On the day of the jump—April 5, 2015—witnesses at the drop zone observed that Victoria’s main canopy did not inflate properly after deployment. She cut it away, as trained, and deployed her reserve parachute. But that canopy also malfunctioned.
Expert witnesses later testified that crucial components known as “slinks”—fabric connectors attaching the canopy lines to the harness—were missing from both parachutes, compromising their ability to open correctly.
During the police investigation, forensic specialists determined that the slinks had been deliberately removed from both the main and reserve canopies. And as detectives examined the couple’s circumstances, they uncovered evidence of an earlier attempt to kill Victoria just days before the skydive.
On March 29, 2015, a gas valve at the family’s home in Amesbury had been loosened, allowing gas to fill the property while Victoria and the couple’s two young children were inside. Prosecutors later alleged that Emile was trying to cause a fatal explosion to kill them all.
A Husband Under Suspicion
At trial, prosecutors presented evidence that he had taken his wife’s parachute rig into a bathroom at the airfield the day before the jump, including witness testimony.
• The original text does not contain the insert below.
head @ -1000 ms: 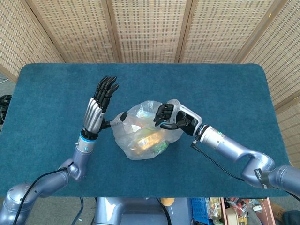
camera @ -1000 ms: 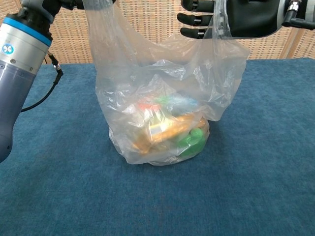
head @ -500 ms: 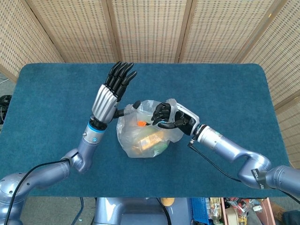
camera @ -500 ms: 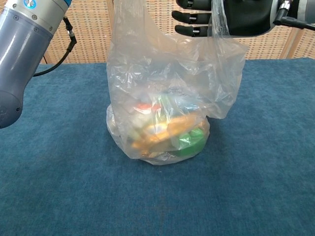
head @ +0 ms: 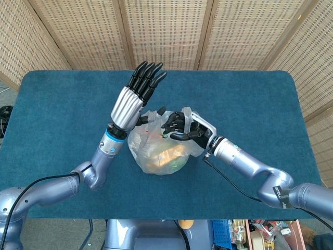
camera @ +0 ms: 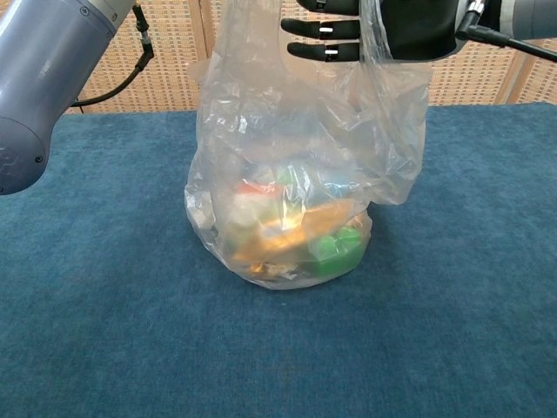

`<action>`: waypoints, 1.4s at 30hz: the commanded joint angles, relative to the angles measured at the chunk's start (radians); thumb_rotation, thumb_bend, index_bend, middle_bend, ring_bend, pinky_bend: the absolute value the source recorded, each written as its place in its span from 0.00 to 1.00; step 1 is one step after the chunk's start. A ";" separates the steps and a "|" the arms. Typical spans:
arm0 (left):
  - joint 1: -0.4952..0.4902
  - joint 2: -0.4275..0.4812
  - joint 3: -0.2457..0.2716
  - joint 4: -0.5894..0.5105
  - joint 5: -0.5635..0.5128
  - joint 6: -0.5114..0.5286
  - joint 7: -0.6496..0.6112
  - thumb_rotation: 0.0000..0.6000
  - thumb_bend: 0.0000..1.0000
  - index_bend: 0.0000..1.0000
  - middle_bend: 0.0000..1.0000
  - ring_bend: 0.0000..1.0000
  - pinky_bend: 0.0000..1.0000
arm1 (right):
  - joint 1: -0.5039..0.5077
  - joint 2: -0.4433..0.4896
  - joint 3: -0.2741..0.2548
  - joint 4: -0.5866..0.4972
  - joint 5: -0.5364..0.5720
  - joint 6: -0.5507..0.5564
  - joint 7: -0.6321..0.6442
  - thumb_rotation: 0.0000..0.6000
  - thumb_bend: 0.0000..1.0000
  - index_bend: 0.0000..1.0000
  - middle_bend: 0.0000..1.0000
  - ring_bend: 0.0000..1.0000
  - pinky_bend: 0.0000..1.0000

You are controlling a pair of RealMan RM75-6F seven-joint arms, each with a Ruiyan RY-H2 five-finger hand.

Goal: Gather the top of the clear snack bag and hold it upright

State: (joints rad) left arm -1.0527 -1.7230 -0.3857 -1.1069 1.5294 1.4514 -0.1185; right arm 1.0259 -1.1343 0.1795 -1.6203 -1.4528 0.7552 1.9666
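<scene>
Head view — clear snack bag (head: 158,151) sits mid-surface (head: 57,114), between both hands. Right hand (head: 183,127) has its fingers curled into the film at the bag's top, right side. Left hand (head: 136,99) stands raised with fingers straight and close together; thumb appears to pinch the left edge, though I cannot tell for sure. Chest view — bag (camera: 287,209) stands upright with its base on the surface (camera: 87,331), top drawn up out of frame; right hand (camera: 374,30) grips a fold of film. Judgement: mouth lifted on two sides, not yet bunched into one neck — gathering is left. Orange and green packets inside; no writing legible.
</scene>
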 commanded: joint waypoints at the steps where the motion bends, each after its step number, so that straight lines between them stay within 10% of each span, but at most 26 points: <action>1: -0.008 0.001 0.001 -0.009 -0.001 -0.010 0.021 1.00 0.33 0.00 0.00 0.00 0.00 | 0.000 -0.007 0.023 -0.016 0.041 -0.024 -0.039 1.00 0.00 0.49 0.53 0.30 0.30; 19: -0.051 -0.036 -0.023 0.004 -0.041 -0.054 0.067 1.00 0.33 0.00 0.00 0.00 0.00 | -0.021 -0.038 0.112 -0.045 0.116 -0.101 -0.130 1.00 0.00 0.44 0.44 0.19 0.15; 42: -0.055 -0.045 -0.017 0.020 -0.051 -0.057 0.075 1.00 0.33 0.00 0.00 0.00 0.00 | -0.058 -0.058 0.172 -0.039 0.028 -0.129 -0.033 1.00 0.00 0.38 0.38 0.16 0.20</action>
State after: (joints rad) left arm -1.1081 -1.7675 -0.4029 -1.0870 1.4790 1.3945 -0.0424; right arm 0.9702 -1.1930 0.3493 -1.6610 -1.4157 0.6244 1.9204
Investigators also showed that he had recently completed an advanced parachute packing course, giving him the technical knowledge required to interfere with the rigging.
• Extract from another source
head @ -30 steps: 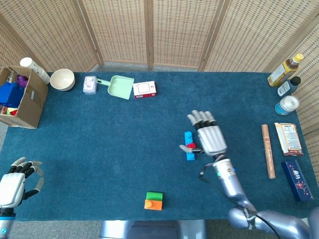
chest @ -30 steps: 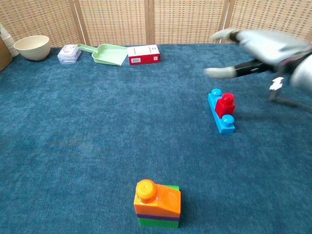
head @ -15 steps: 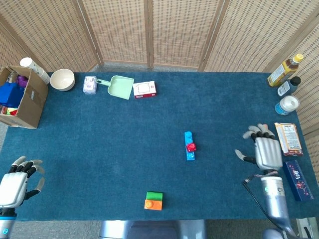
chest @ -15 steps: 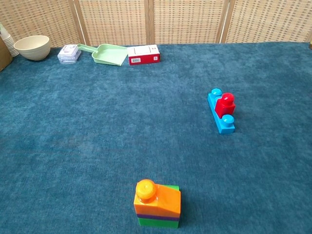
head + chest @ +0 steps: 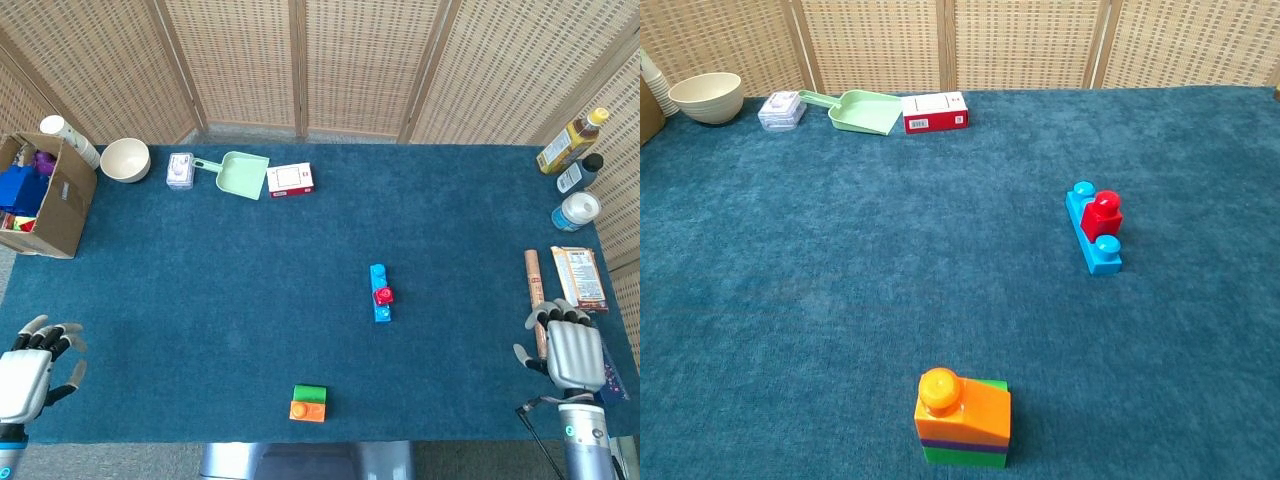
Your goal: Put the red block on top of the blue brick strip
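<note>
The red block (image 5: 384, 295) (image 5: 1103, 215) sits on the middle of the blue brick strip (image 5: 378, 276) (image 5: 1103, 254), which lies on the blue cloth right of centre. My right hand (image 5: 570, 352) hovers at the near right corner of the table, far from the strip, fingers apart and holding nothing. At the near left corner my left hand (image 5: 28, 372) is likewise open and empty. Neither hand shows in the chest view.
An orange and green block stack (image 5: 308, 403) (image 5: 962, 417) stands near the front edge. A bowl (image 5: 125, 159), clear box (image 5: 180, 169), green scoop (image 5: 238, 174) and red-white box (image 5: 290, 179) line the back. A cardboard box (image 5: 40, 196) sits far left; bottles (image 5: 572, 140), a roll (image 5: 536, 285) and packets (image 5: 578, 277) sit right.
My right hand has drawn away from the strip to the near right corner, leaving the red block on the blue strip. The left hand has barely moved.
</note>
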`<state>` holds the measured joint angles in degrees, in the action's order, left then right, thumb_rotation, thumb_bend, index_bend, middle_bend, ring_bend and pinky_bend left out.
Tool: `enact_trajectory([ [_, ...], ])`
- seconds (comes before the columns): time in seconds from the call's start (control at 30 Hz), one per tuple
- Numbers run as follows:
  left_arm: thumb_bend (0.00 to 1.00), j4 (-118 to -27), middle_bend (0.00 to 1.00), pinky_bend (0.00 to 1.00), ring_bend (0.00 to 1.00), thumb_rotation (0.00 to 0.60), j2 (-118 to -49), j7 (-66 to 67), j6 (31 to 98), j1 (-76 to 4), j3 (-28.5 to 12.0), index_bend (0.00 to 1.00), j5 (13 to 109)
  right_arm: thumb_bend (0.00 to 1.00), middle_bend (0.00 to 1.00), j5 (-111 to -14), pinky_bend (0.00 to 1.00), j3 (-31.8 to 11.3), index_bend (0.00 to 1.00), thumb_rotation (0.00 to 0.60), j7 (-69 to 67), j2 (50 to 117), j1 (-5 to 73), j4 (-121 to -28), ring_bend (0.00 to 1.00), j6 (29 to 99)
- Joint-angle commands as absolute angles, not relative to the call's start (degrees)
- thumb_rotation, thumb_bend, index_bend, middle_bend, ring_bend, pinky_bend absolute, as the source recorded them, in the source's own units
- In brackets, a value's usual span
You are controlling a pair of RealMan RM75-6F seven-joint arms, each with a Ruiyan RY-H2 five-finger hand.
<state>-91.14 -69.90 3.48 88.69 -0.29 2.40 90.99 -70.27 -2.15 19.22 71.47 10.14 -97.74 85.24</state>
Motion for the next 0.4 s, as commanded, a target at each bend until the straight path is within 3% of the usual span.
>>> enact_trajectory([
  [0.03, 0.47, -91.9, 0.34, 0.15, 0.30, 0.600, -69.7, 3.9, 89.2, -0.1, 2.7, 0.49, 91.7, 0.21, 0.33, -71.1, 0.28, -1.8, 0.48, 0.529, 17.7, 71.1, 9.1, -97.8, 0.19, 85.5],
  [0.4, 0.47, -92.9, 0.34, 0.14, 0.30, 0.600, -69.9, 4.6, 89.0, -0.3, 2.4, 0.49, 92.1, 0.21, 0.32, -72.5, 0.28, -2.5, 0.47, 0.526, 16.0, 71.5, 7.0, -96.8, 0.19, 86.4],
])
Financial records revealed that Emile was heavily in debt. Prosecutors said he stood to gain approximately £120,000 from life insurance policies if his wife died. They also presented evidence of multiple extramarital relationships, including with his ex-wife and a woman he met on a dating app. They theorized that he planned to begin a new life free of financial pressure and marital obligations.
Emile denied the charges, and his first trial, in 2017, ended with a hung jury.
Retrial, Conviction and Sentencing
In May 2018, following the retrial at Winchester Crown Court, a jury convicted Emile of two counts of attempted murder—one for the parachute sabotage and one for the gas valve incident—as well as reckless endangerment.
On June 15, 2018, Justice Nigel Sweeney sentenced Emile to life imprisonment with a minimum term of 18 years before he could be eligible for parole. As he handed down the sentence, the judge described Emile’s crimes as “wicked” and “of extreme gravity.”
Survival and Scars
In interviews following the trial, Victoria said she initially struggled to process that her fall had been deliberate. She described feeling shock at the evidence laid out in court.
She has also spoken about the difficulty of explaining what happened to her children, explaining to The Daily Mail, she told them their father “did a bad thing.”
She told reporters that surviving the fall forced her to rebuild her life in ways she had never anticipated. The couple eventually divorced, and after that, Victoria told Channel 4, “I just felt free. Like a big weight had been lifted off me. That was the end for me.”
Victoria remarried in 2024, nine years after her fateful fall.